Throughout their century-old struggle over Palestine — or is it the Land of Israel? — Jews and Arabs often have vied with each other not only for the same land but also for the same words, the same images and the same conceptions of themselves, each side spinning a narrative that has been the upside-down reflection of the other’s. Which of them was the true owner of the land? Which the conquering invader? Which the tragic victim of history? Which the exiler? Which the exiled with the right to return to an ancient home?
These past weeks, with the uprooting of 8,000 Jewish villagers from Gaza, have witnessed an intensification of this kind of mirror imaging. Suddenly there is once again a stream of refugees in Palestine — but this time, they are Jews.
The Hebrew of Israel has flip-flopped these past weeks, too. Words that Israelis have long been accustomed to applying to Arabs have started, all at once, to be used for Jews. Plitim (refugees) is only one of them.
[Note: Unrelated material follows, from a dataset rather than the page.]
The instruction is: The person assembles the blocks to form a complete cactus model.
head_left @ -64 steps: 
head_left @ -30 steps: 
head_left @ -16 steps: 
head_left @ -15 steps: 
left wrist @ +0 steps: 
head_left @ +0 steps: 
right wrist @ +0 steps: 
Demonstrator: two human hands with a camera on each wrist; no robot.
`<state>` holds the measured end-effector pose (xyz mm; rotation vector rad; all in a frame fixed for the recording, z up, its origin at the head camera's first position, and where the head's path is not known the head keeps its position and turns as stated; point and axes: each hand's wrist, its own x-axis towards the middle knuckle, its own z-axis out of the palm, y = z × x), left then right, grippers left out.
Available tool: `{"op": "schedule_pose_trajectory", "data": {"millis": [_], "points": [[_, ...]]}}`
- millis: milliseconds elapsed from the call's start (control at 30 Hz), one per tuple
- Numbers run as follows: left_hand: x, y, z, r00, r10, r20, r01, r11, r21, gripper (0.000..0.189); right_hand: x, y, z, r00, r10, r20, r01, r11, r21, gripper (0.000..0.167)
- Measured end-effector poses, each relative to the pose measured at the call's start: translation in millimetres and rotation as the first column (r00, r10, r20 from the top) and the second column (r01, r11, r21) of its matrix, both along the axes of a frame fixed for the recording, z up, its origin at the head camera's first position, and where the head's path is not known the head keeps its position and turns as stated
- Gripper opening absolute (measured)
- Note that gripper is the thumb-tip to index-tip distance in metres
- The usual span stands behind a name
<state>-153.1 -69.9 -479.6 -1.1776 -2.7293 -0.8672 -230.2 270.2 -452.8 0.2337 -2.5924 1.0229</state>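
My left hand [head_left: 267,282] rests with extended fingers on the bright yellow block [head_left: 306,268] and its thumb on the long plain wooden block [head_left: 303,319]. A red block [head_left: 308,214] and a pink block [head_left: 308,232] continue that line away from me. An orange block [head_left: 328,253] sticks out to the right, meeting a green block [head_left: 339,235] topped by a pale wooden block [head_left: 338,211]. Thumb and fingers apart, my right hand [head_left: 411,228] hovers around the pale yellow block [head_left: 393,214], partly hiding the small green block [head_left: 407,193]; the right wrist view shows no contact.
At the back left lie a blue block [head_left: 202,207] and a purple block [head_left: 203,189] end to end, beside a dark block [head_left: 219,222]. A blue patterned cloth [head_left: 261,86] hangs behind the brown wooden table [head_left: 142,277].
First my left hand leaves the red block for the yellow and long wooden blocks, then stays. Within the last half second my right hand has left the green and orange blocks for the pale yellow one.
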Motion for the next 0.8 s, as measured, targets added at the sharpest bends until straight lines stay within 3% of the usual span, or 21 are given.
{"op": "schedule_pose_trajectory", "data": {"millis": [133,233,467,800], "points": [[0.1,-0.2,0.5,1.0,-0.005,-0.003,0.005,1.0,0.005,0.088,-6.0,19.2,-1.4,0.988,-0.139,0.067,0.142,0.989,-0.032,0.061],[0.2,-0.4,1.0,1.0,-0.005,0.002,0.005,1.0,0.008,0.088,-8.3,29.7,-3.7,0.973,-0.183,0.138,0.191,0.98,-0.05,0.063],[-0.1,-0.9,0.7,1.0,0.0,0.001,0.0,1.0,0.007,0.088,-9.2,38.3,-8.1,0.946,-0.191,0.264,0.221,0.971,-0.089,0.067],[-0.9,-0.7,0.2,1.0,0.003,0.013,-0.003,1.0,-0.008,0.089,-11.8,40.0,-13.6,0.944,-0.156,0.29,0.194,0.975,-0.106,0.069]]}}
Take mistanenim (infiltrators) for example. For years, a mistanen, to use the singular form, meant one thing: an Arab or Palestinian who crossed the border from a neighboring Arab country illegally, either to return to his native village or to commit theft, sabotage or murder. In the early 1950s, in particular, when Israel was plagued with armed and unarmed infiltrators of this sort, mistanen was a word possessing the fearful resonance that “terrorist” has today. To speak of a Jewish mistanen would have been oxymoronic — the very concept would have made no sense.
And yet, what have been some of the headlines in the Hebrew press in recent days? “4,000 Infiltrators [Mistanenim] in Gaza”; “Gush Katif [the main bloc of Jewish settlements in Gaza] Infiltration Ring Broken”; “2,100 Infiltrators in Northern West Bank, Many Armed.” Nowadays an “infiltrator” in Israel is an anti-disengagement activist who has entered illegally a Jewish settlement declared off-limits by the army in order to resist attempts to evacuate it. The worst confrontations with the army in the course of the past week all have involved large numbers of “infiltrators.”
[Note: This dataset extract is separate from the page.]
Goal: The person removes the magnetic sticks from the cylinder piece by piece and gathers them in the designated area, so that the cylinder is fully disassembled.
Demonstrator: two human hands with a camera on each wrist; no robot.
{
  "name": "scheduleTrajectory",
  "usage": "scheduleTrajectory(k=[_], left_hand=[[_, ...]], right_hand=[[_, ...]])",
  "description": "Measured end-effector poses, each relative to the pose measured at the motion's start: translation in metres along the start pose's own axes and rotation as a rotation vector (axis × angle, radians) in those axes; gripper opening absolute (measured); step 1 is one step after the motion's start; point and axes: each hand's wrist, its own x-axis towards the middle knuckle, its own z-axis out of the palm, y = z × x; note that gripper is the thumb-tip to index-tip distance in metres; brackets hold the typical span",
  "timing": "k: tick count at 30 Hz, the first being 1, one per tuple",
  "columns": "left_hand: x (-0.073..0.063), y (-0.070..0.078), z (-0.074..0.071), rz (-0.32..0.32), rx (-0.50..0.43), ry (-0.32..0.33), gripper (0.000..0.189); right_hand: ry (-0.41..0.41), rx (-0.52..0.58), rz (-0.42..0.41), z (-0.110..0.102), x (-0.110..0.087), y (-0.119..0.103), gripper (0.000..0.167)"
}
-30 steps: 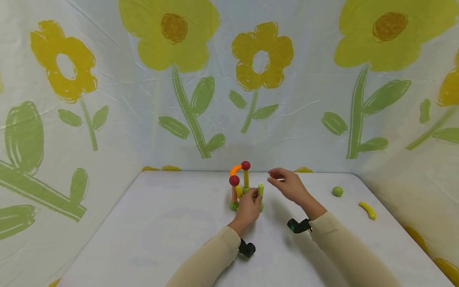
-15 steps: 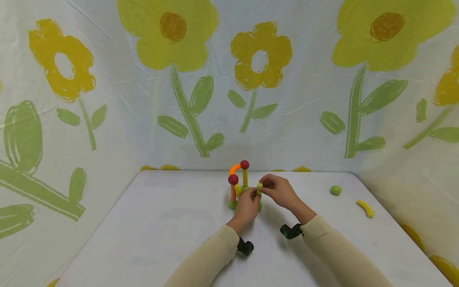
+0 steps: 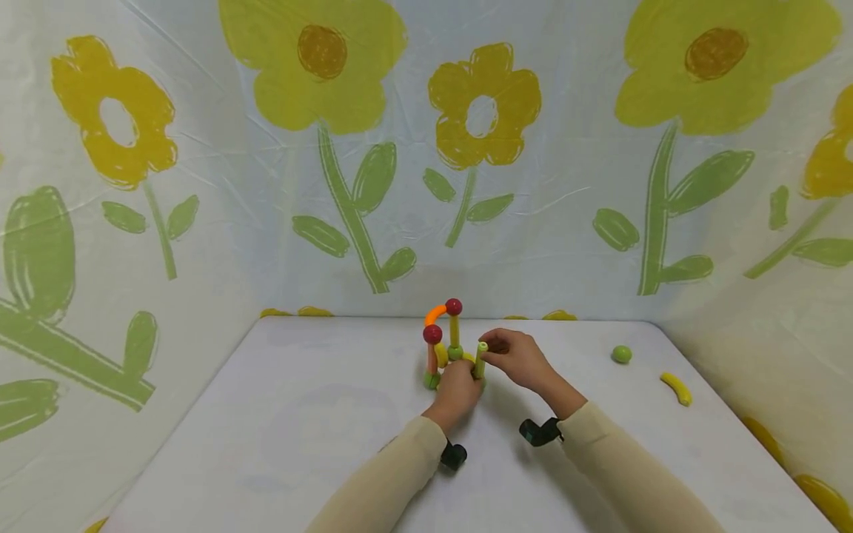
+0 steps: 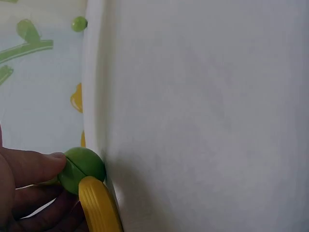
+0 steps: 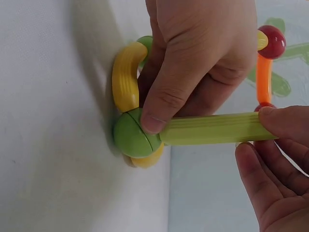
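Nearest, on the near side of the green stick (image 3: 480, 360), lie two cream sleeves, the left sleeve (image 3: 380, 481) and the right sleeve (image 3: 633, 466), with a black camera (image 3: 538, 431) at the right wrist and another black camera (image 3: 454, 455) at the left. The stick stands nearly upright over the white counter (image 3: 286, 429).

The left hand (image 3: 457, 391) is at the foot of the stick, its thumb and fingers pinching the green foot ball (image 5: 136, 133) that the stick meets. Yellow curved pieces (image 5: 126, 79) also meet that ball. The right hand (image 3: 523, 360) is at the top of the stick, pinching its upper end between thumb and fingers.

Well to the right of the stick, a loose yellow curved piece (image 3: 677, 389) lies on the counter, and a little farther back is a loose green ball (image 3: 622, 354).

Near the stick, on its left, a salmon rod (image 3: 432, 359) rises from a green ball to a red ball (image 3: 432, 334). Behind the stick, slightly left, a yellow rod (image 3: 455, 332) stands on a green ball under a second red ball (image 3: 454, 306). An orange arch (image 3: 435, 314) links the red balls.

Farthest, beyond the stick, hangs a pale cloth (image 3: 553, 259) printed with yellow flowers (image 3: 366, 63).
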Motion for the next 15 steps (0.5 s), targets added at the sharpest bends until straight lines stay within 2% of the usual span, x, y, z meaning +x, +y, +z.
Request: scheduleTrajectory(k=[7, 15], left_hand=[[0.0017, -0.004, -0.0017, 0.01, -0.009, -0.018, 0.006], [0.0024, -0.004, -0.0004, 0.006, -0.001, -0.02, 0.006]], right_hand=[[-0.033, 0.06, 0.016, 0.0059, 0.0006, 0.0048, 0.026], [-0.034, 0.018, -0.009, 0.009, -0.0013, 0.0086, 0.026]])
Or take the actual Hebrew word for terrorist, meh.abel. This, too, until recently — within the context of the Israeli-Palestinian conflict — applied only to Arabs and never to Jews. Jewish ultras who took the law into their own hands, attacking and killing Arabs, were called “murderers,” “extremists,” “underground activists” and other things, but never meh.ablim. To the best of my memory, even the notorious Baruch Goldstein of the 1994 Hebron Massacre escaped that epithet. Yet earlier this month, when Eden Natan Zada, an AWOL Israeli soldier, killed four Arabs on a bus in the Galilee in protest against the evacuation of settlements, the Israeli media referred to him without hesitation as a meh.abel. A few days later, when the settler Asher Weisgan opened fire on Arabs on the West Bank, the same thing happened: “Jewish Terrorist [meh.abel] Murders Four Palestinians Near Shilo,” the headlines said.
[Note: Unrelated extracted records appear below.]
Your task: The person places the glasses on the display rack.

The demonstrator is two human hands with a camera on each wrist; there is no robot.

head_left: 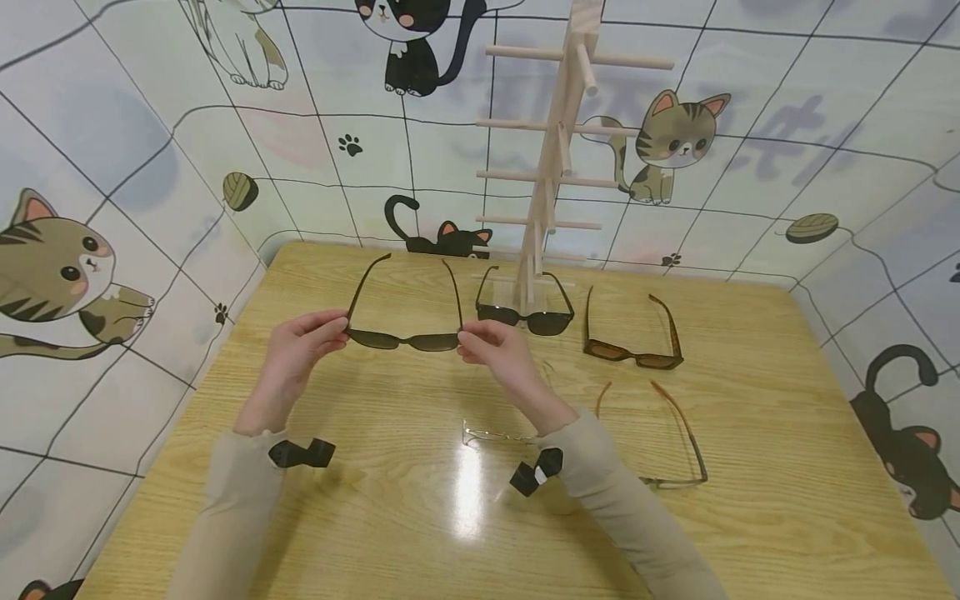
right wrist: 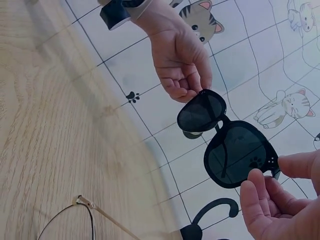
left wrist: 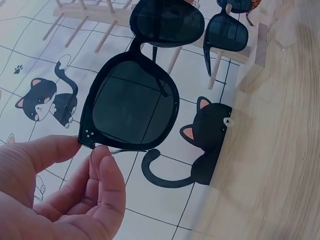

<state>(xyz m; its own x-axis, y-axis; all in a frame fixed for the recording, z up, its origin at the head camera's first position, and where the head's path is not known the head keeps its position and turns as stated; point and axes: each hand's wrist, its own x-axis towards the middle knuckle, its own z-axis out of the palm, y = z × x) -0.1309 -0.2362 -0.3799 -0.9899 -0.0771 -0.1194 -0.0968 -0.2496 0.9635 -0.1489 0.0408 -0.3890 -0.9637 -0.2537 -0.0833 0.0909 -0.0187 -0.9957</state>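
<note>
Hands (head_left: 300, 346) pinching sunglasses (head_left: 405, 340), rack (head_left: 547, 167) behind

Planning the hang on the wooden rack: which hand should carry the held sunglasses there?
Right hand, probably: it pinches the sunglasses at the corner nearer the rack; the left hand holds the far corner.

A wooden rack (head_left: 551, 158) stands at the back of the wooden table (head_left: 750, 467) — black sunglasses (head_left: 525, 315) at its foot, brown sunglasses (head_left: 633, 350) beside, thin-framed glasses (head_left: 675, 433) nearer, clear glasses (head_left: 495, 433) too.
</note>
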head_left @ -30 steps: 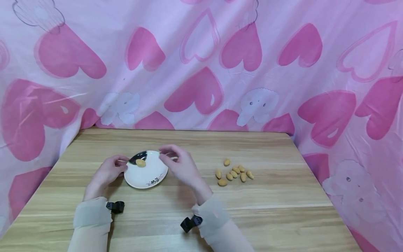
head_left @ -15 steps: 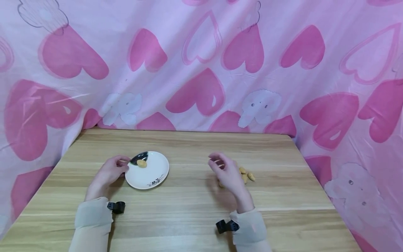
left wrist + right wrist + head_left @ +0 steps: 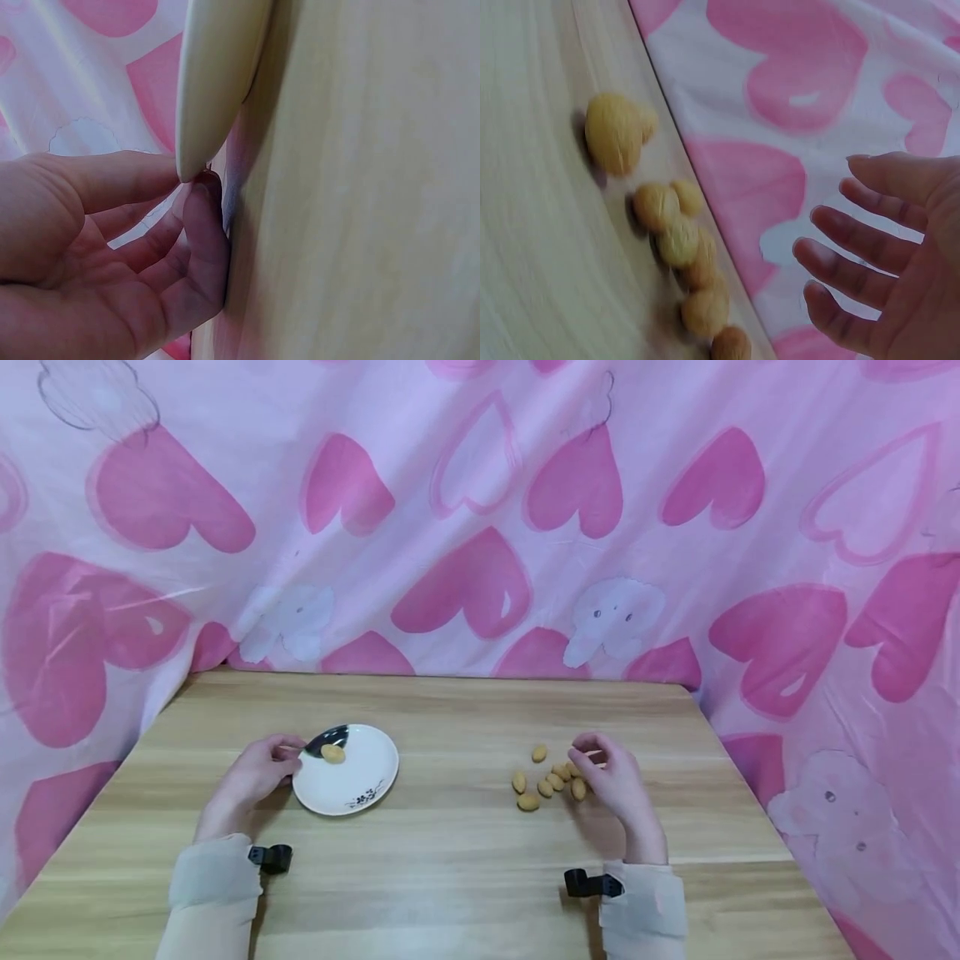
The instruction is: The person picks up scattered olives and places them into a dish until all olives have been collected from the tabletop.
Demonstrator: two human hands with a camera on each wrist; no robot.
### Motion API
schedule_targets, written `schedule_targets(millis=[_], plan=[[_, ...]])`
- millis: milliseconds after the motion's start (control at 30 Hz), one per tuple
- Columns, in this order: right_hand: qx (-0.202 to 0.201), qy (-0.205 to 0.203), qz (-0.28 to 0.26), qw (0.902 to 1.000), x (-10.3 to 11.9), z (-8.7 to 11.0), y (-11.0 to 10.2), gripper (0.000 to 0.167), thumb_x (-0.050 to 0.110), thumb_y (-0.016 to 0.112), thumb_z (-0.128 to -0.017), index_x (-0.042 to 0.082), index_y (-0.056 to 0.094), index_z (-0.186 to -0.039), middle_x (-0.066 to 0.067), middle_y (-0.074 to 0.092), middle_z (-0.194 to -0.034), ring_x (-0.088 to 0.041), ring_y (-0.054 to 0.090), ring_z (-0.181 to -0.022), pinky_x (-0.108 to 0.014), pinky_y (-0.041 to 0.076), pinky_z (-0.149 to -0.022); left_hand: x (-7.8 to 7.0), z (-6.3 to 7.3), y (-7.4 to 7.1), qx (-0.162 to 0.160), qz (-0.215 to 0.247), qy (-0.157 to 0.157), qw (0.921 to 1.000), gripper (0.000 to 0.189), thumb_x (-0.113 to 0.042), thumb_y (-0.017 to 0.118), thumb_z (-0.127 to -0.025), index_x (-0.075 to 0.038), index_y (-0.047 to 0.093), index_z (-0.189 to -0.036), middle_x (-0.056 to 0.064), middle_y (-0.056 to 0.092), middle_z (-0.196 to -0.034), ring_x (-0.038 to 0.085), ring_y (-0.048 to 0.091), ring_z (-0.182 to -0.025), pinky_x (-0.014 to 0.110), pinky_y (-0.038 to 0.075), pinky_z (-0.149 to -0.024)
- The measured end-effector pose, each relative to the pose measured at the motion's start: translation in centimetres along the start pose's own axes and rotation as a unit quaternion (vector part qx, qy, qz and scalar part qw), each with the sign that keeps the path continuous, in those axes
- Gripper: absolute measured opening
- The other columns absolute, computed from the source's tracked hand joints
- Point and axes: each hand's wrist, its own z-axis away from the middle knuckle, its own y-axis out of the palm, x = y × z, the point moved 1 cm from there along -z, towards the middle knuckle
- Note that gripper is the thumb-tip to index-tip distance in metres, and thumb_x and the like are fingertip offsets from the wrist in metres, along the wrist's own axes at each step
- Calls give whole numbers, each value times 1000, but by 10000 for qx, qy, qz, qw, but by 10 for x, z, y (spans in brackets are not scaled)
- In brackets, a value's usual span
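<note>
A white round plate [image 3: 367, 764] with a dark patch and a small floral print is on the left side of the table. One tan oval nut [image 3: 333, 753] lies on it, at the dark patch. My left hand [image 3: 255, 774] pinches the plate's left rim; in the left wrist view the thumb is over the edge [image 3: 187, 142] and a finger is under it. My right hand [image 3: 618, 785] hovers by the right end of a loose group of tan nuts [image 3: 528, 802]. Its fingers are apart and relaxed with nothing between them in the right wrist view, where several nuts [image 3: 613, 139] appear.
Both hands work over a wooden table [image 3: 450, 877]. A pink and white curtain [image 3: 465, 468] with hearts hangs behind it and along its sides. Small black cameras [image 3: 588, 883] are strapped to both wrists.
My right hand has left the plate's right rim and swept right, passing over the nuts to their right end. My left hand stays at the plate's left rim.
</note>
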Motion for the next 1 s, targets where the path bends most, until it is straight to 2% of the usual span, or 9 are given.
schedule_targets(millis=[133,233,400,500,733,1000], plan=[[196,350,-3,9992,-9,2,-5,23,18,65,-95,3,62,-112,-13,63,-110,-27,60,-91,-37,49,-76,4,2,0,69,217,-23,9997,39,-3,51,-96,7,46,-134,26,55,-115,29,56,-95,35,50,-76],[309,641,73,9974,-18,4,-12,30,21,65,-95,4,60,-118,-16,60,-113,-28,58,-92,-36,49,-72,5,2,0,37,207,-15,9998,39,-4,51,-97,7,46,-134,25,56,-115,28,56,-94,35,50,-76],[412,1013,17,9940,-38,6,-26,37,20,65,-95,-1,54,-123,-19,55,-109,-31,58,-92,-38,50,-71,3,0,-1,40,175,-119,9998,40,-5,51,-97,5,46,-135,25,55,-117,29,55,-96,36,50,-77],[452,1230,-188,9912,-48,8,-27,35,15,64,-95,-3,53,-122,-19,55,-106,-31,61,-86,-38,52,-68,2,-3,-2,6,174,-101,9998,40,-5,51,-96,5,46,-135,25,54,-116,30,55,-96,35,49,-77],[685,1167,-63,9908,-59,7,-20,28,6,64,-92,-5,57,-117,-17,60,-101,-21,59,-85,-31,50,-65,1,-3,-5,-63,121,-44,9999,40,-2,50,-95,6,47,-134,23,55,-111,28,55,-90,34,48,-73],[758,1149,287,9901,-63,7,-13,17,1,63,-90,-1,59,-106,-10,57,-89,-19,54,-77,-31,47,-65,0,-1,-3,5,173,-111,9998,40,-4,50,-95,6,47,-134,24,55,-113,30,55,-93,36,48,-76]])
In another case, the turnabout has involved an expression of more recent vintage. As the second intifada was running out of steam in early 2004, Israeli army chief-of-staff Moshe Ya’alon declared his hope at a press conference that the uprising’s failure would “burn into the Palestinians’ consciousness” [yitsrov be’toda’at ha-Palestina’im]the futility of fighting Israel with terror. (Ya’alon was playing on the Hebrew expression, taken from the world of CD-RWs, “burning the disc in someone’s brain” in the sense of “getting it into someone’s head.”) Now, as the Gaza settlers and their supporters have been forced, too, to acknowledge failure, they have adopted — and adapted — Ya’alon’s language. As many of their leaders have been declaring, resistance to evacuation has nevertheless “burned into the consciousness of the country” that the trauma of Gaza must never be repeated.
And then there is the Arabic word sumud — literally, “standing firm” or “steadfastness” — which has served since 1967 as a slogan among Palestinian Arabs for holding on to their land and villages at all costs, as opposed to their mass flight in 1948. Arabic and Hebrew are closely related languages, and a Hebrew cognate of sumud is hitzamdut, i.e., sticking to or clinging to something. Although in the past, hitzamdut was never a word particularly associated with the settlers, now they have begun to use it intensively. “The rift between us [the disengagement and anti-disengagement camps] is catastrophic,” as the weekly Makor Rishon recently quoted settler spokesman Ziv Lebenhertz. “On one side we see clinging [hitzamdut] to every particle of soil… and on the other, pacifism, emigration and [Jewish] self-hatred.”
It is ironic that the settlers, who have been, to put it mildly, unsympathetic to the Palestinian cause are now using language that expresses an identification with it, just as it is ironic that their political conflict with other Israelis is now being colored linguistically by Israel’s conflict with the Palestinians. But so it has been from the beginning. In their long territorial struggle, Jews and Arabs have not only fought each other but have defined themselves in terms of the other, as well. Language offers many examples of this, and we have looked at a few today.